Multi-GPU and Multi-Node Training

Multi-GPU and Multi-Node Training#

Isaac Lab supports multi-GPU and multi-node reinforcement learning. Currently, this feature is only available for RL-Games, RSL-RL and skrl libraries workflows. We are working on extending this feature to other workflows.

Attention

Multi-GPU and multi-node training is only supported on Linux. Windows support is not available at this time. This is due to limitations of the NCCL library on Windows.

Multi-GPU Training#

Isaac Lab supports the following multi-GPU training frameworks:

Torchrun through PyTorch distributed
JAX distributed

Pytorch Torchrun Implementation#

We are using Pytorch Torchrun to manage multi-GPU training. Torchrun manages the distributed training by:

Process Management: Launching one process per GPU, where each process is assigned to a specific GPU.
Script Execution: Running the same training script (e.g., RL Games trainer) on each process.
Environment Instances: Each process creates its own instance of the Isaac Lab environment.
Gradient Synchronization: Aggregating gradients across all processes and broadcasting the synchronized gradients back to each process after each training step.

Tip

Check out this 3 minute youtube video from PyTorch to understand how Torchrun works.
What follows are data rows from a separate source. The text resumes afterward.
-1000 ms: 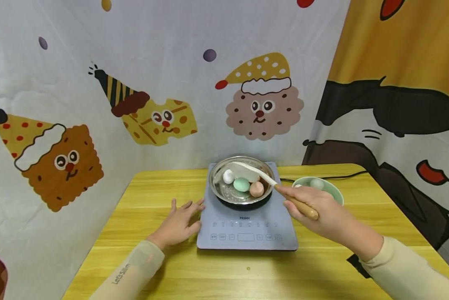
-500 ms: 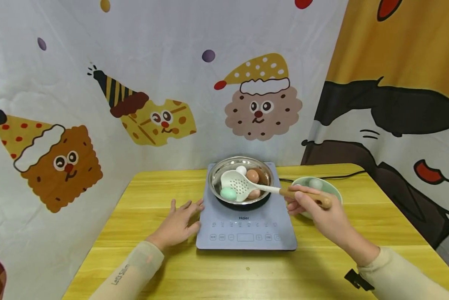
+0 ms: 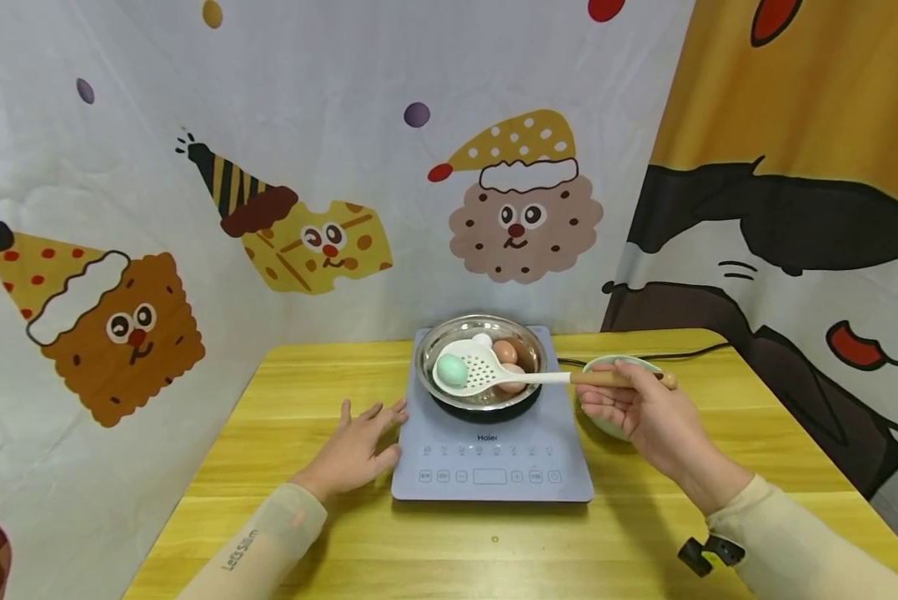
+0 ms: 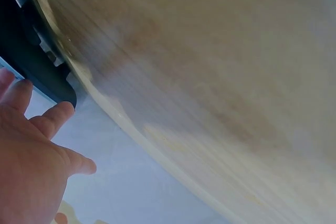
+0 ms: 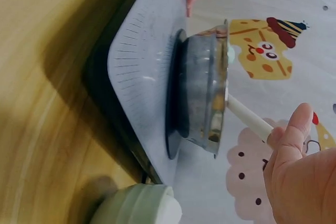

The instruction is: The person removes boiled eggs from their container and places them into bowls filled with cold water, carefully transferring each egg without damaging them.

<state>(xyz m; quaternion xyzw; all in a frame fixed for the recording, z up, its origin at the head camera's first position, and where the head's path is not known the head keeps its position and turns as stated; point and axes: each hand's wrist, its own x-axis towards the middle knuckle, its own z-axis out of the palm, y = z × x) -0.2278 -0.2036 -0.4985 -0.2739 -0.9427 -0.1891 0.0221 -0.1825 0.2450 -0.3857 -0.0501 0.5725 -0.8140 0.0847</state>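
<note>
My right hand [image 3: 647, 417] grips the wooden handle of a white slotted spoon [image 3: 486, 363]. A pale green egg [image 3: 452, 370] lies in the spoon's bowl, over the left side of a steel pan [image 3: 428, 335]. Behind and beside the spoon, a white egg [image 3: 482, 341], a brown egg [image 3: 504, 352] and a lighter brown egg [image 3: 514, 379] sit in the pan. The pan stands on a Haier induction cooker [image 3: 491, 454]. My left hand [image 3: 351, 450] rests with spread fingers at the cooker's left edge; in the left wrist view its fingertips [image 4: 64, 109] touch the dark side.
Partly behind my right hand is a light green bowl [image 3: 606, 425]; the right wrist view shows something white [image 5: 169, 211] in it. A black cable [image 3: 689, 353] runs along the back of the wooden table [image 3: 328, 375]. A printed curtain [image 3: 418, 275] hangs behind.
The spoon has turned from its upper side over the pan to scoop beneath the green egg, which has risen in its bowl. My right hand has turned palm-up; my left hand stays put.
</note>
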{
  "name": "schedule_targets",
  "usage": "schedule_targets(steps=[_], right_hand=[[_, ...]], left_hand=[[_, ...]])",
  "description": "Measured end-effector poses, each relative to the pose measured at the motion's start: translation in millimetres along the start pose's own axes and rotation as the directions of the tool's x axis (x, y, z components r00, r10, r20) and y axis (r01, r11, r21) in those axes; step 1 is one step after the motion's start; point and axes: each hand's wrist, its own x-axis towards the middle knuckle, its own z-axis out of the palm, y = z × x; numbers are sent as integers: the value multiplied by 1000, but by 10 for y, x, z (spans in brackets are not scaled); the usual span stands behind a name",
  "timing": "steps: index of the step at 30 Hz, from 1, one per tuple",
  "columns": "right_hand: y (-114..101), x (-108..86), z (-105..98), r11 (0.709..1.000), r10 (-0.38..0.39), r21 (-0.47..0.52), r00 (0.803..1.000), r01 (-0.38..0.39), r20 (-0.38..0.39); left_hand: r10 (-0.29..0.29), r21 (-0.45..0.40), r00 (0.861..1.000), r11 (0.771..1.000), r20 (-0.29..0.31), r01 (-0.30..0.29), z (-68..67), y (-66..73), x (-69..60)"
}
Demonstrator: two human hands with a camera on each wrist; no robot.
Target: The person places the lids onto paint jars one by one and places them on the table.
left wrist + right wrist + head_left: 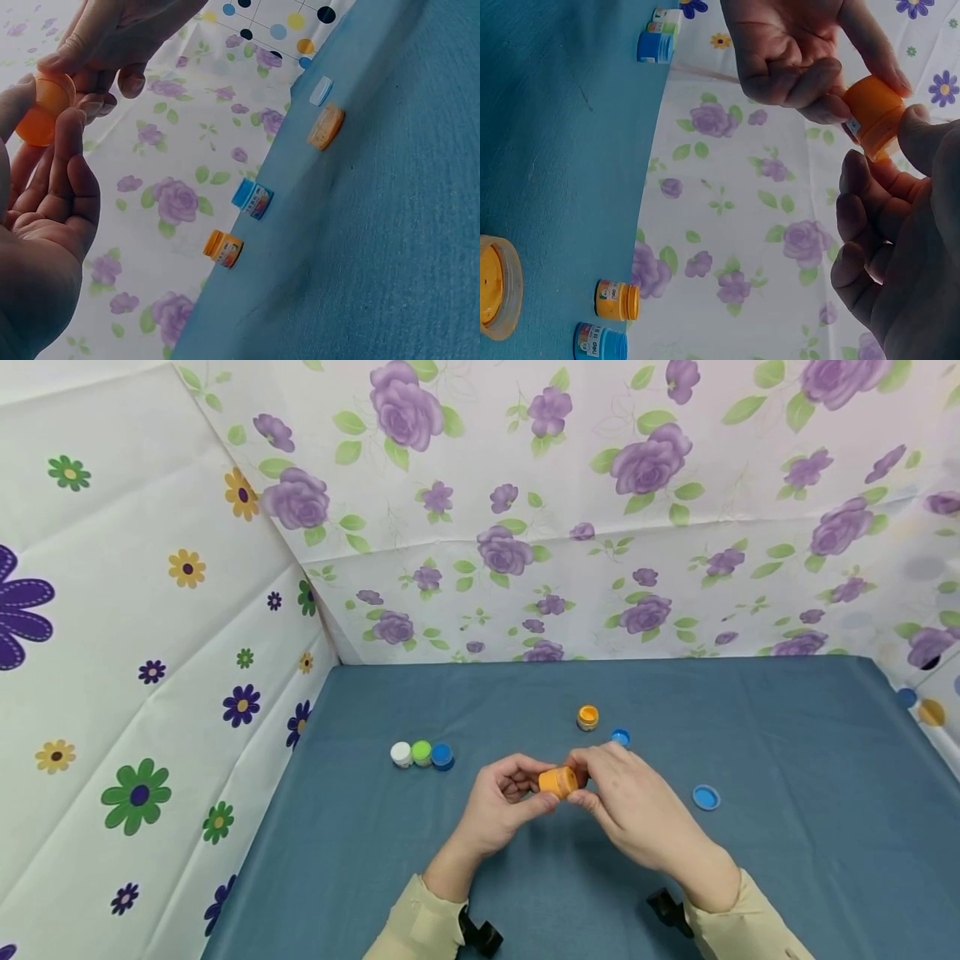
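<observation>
orange jar [553, 782] is up over the surface [360, 860], left hand [504, 797] and right hand [637, 806] each pinching an end. probably light and stiff, maybe slick, so i'd grab its round sides.

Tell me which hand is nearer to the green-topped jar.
Left. The left hand is to the right of the green-topped jar, gripping one end of the orange jar; the right hand is farther right, pinching the other end.
</observation>
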Motion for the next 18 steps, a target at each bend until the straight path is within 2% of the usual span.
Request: schedule_targets(steps=[13, 18], right_hand=[[-6, -7, 10, 998, -54, -34, 998, 53, -31], [-7, -7, 1, 999, -42, -23, 999, 41, -29]], left_hand=[[46, 83, 998, 996, -41, -43, 33, -9, -12], [15, 111, 998, 994, -56, -9, 45, 8, 0]])
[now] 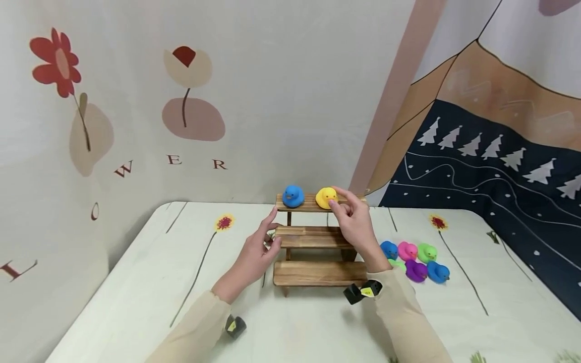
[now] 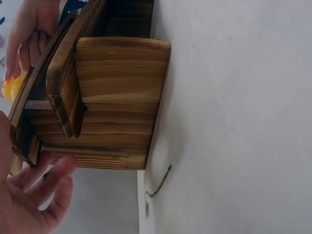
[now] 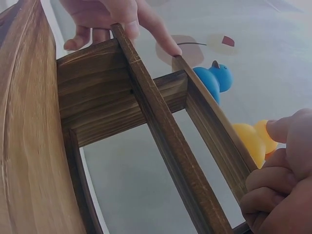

The key components in this setup are:

Torchrun: Handles process spawning, communication, and gradient synchronization.
RL Library: The reinforcement learning library that runs the actual training algorithm.
Isaac Lab: Provides the simulation environment that each process instantiates independently.

Under the hood, Torchrun uses the DistributedDataParallel module to manage the distributed training. When training with multiple GPUs using Torchrun, the following happens:

Each GPU runs an independent process
Each process executes the full training script
Each process maintains its own:
- Isaac Lab environment instance (with n parallel environments)
- Policy network copy
- Experience buffer for rollout collection
All processes synchronize only for gradient updates

For a deeper dive into how Torchrun works, checkout PyTorch Docs: DistributedDataParallel - Internal Design.

Jax Implementation#

Tip

JAX is only supported with the skrl library.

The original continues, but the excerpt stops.